Pearl obediently hitches up her singlet with the Russian energy drink logo—one of Tomislav's sponsors, although that's only spare change. She has met the men who have paid for her to be here, in the glass house on the hill, wearing gaudy golf shirts and shoes and shiny watches. She never saw them swing a club, and she doesn't know their names, but they all wanted to shake her hand and take a photograph with her.

She feels along the rigid seam that runs in a J-hook down the side of her stomach, parallel with her hysterectomy scar, and tears open the velcroskin.

"Let me," Tomislav says, kneeling between her legs. She holds her flesh open while he reaches one hand up inside her abdomen. It doesn't hurt, not anymore. The velcro releases a local anesthetic when it opens, but she can feel an uncomfortable tugging inside, like cramps.

Tomislav twists off the valves on either side, unplugs her stomach and eases it out of her. He sets it in a sterile biobox and connects it to a blood flow. By the time he turns back, she is already spooling up the accordion twist of artificial intestine, like a magician pulling ribbons from his palm. It smells of lab-mod bacteria, with the faintest whiff of feces. She hands it to Tomislav and he wrinkles his nose.

"Just goes to show," he says, folding up the crinkled plastic tubing and packing it away. "You can take the meat out of the human, but they're still full of shit!"

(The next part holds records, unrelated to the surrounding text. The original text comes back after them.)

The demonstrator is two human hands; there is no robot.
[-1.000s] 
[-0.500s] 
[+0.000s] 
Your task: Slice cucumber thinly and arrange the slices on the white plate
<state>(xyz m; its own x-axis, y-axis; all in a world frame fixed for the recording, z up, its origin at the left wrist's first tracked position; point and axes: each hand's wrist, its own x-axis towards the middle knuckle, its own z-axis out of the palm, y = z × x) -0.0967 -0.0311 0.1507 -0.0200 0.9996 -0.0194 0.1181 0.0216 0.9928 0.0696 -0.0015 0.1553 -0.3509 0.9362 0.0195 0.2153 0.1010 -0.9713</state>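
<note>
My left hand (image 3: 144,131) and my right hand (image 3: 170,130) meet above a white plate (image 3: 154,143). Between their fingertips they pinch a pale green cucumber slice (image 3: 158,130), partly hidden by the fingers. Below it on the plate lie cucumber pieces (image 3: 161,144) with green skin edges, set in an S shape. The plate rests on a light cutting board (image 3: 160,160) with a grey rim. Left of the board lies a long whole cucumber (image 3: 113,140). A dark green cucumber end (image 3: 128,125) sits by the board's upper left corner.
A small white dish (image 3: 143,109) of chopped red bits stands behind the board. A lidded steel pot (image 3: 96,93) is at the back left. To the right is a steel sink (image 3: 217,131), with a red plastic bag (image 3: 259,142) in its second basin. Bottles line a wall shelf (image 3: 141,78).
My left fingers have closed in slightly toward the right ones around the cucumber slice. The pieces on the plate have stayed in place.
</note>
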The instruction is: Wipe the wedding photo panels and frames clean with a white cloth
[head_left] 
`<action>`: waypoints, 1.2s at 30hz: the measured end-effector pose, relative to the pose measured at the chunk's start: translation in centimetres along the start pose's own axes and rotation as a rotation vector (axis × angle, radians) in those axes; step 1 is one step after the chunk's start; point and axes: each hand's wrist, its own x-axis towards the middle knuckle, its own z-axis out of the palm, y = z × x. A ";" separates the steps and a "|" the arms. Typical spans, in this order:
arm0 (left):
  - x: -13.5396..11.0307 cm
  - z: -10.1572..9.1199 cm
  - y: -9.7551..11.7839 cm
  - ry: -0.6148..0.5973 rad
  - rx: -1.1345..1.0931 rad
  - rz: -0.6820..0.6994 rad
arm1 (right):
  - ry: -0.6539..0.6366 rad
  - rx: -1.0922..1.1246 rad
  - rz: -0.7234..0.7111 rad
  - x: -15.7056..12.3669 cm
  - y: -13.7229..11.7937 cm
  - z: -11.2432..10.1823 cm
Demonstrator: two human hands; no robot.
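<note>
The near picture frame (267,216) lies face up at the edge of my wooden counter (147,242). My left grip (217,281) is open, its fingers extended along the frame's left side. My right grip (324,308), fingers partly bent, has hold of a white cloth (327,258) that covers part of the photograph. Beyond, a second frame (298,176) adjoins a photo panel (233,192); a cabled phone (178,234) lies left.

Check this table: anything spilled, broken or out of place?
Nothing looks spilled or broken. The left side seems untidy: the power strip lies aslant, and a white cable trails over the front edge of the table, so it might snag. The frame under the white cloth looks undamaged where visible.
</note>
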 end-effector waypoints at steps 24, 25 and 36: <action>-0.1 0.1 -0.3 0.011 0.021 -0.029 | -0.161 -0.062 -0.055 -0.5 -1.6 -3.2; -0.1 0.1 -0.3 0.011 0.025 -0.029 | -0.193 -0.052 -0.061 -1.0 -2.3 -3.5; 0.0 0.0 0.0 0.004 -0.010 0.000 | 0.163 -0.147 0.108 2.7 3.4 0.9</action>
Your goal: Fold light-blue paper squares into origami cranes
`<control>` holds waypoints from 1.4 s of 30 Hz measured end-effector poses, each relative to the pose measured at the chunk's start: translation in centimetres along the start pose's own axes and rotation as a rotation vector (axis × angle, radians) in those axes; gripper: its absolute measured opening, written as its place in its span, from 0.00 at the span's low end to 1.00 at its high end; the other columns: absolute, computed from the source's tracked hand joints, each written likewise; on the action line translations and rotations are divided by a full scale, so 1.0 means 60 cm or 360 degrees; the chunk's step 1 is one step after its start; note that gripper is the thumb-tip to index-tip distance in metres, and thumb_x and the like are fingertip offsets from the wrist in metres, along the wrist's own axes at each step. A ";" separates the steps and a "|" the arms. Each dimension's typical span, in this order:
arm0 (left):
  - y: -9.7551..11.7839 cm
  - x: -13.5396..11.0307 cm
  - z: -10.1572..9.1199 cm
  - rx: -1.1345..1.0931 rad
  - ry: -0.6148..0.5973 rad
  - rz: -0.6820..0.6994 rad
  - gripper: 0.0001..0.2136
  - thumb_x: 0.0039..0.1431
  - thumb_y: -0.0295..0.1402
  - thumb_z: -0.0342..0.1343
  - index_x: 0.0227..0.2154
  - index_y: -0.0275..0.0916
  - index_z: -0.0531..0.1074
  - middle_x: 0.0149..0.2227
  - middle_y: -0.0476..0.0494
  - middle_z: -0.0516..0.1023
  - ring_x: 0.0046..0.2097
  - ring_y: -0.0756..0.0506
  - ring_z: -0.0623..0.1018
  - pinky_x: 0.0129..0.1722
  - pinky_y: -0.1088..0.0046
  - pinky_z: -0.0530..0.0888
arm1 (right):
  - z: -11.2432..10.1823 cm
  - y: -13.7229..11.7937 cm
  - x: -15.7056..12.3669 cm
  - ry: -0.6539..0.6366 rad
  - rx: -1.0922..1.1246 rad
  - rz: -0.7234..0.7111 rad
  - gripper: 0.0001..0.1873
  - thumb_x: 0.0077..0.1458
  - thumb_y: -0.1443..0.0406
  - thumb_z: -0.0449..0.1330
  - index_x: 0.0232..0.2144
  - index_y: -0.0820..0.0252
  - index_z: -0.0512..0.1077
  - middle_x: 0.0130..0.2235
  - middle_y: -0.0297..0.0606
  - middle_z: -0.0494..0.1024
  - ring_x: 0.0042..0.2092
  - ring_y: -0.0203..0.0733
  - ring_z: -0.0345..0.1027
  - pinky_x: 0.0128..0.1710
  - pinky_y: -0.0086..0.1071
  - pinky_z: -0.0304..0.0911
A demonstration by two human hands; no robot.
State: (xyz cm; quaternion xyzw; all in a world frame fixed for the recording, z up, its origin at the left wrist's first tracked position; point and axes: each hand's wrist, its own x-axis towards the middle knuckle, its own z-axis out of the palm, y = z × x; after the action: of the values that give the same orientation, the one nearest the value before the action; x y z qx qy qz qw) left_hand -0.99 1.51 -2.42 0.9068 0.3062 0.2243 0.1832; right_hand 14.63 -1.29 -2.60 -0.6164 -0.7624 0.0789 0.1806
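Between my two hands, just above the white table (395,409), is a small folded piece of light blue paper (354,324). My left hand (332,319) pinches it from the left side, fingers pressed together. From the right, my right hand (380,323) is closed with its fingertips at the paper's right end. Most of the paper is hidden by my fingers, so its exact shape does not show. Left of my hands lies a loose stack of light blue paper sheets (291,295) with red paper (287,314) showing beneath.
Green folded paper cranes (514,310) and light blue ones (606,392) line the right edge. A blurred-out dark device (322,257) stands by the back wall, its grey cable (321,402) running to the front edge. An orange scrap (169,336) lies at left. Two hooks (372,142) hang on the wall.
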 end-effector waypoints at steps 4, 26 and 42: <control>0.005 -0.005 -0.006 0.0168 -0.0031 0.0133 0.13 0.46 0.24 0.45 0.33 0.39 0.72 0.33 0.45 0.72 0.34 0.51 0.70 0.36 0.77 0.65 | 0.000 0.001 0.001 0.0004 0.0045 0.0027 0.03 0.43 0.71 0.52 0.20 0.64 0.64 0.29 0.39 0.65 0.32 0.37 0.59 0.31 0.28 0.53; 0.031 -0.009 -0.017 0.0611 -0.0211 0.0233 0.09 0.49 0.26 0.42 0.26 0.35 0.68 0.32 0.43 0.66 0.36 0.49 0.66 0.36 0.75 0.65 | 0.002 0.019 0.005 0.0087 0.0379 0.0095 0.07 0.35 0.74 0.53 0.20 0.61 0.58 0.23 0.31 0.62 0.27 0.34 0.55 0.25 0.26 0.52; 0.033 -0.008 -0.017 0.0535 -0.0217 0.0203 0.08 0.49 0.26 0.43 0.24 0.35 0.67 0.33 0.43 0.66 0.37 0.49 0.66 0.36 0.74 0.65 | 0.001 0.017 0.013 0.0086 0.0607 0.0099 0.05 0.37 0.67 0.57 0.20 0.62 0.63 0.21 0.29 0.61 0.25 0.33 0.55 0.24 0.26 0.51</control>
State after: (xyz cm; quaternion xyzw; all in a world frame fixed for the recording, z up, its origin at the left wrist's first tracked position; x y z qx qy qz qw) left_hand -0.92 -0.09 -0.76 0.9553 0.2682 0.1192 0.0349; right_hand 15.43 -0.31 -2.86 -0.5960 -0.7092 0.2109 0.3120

Pearl smiles dutifully, even though he has been making the same joke for the last three weeks—ever since they installed the new system.

"Nearly there." He holds up the hotbed factory and she nods and looks away because it makes her queasy to watch. It's a sleek bioplug, slim as a Communion wafer and packed with goodness, Dr. Arturo says, like fortified breakfast cereal. Hormones and nanotech instead of vitamins and iron.

Tomislav pushes his hand inside her again, feeling blindly for the connector node in what's left of her real intestinal tract, an inch and a half of the body's most absorbent tissue for better chemical uptake.

"Whoops! Got your kidney! Joking. It's in."

"Good to go," Dr. Arturo confirms.

"Then let's go," Pearl says, standing up on her blades.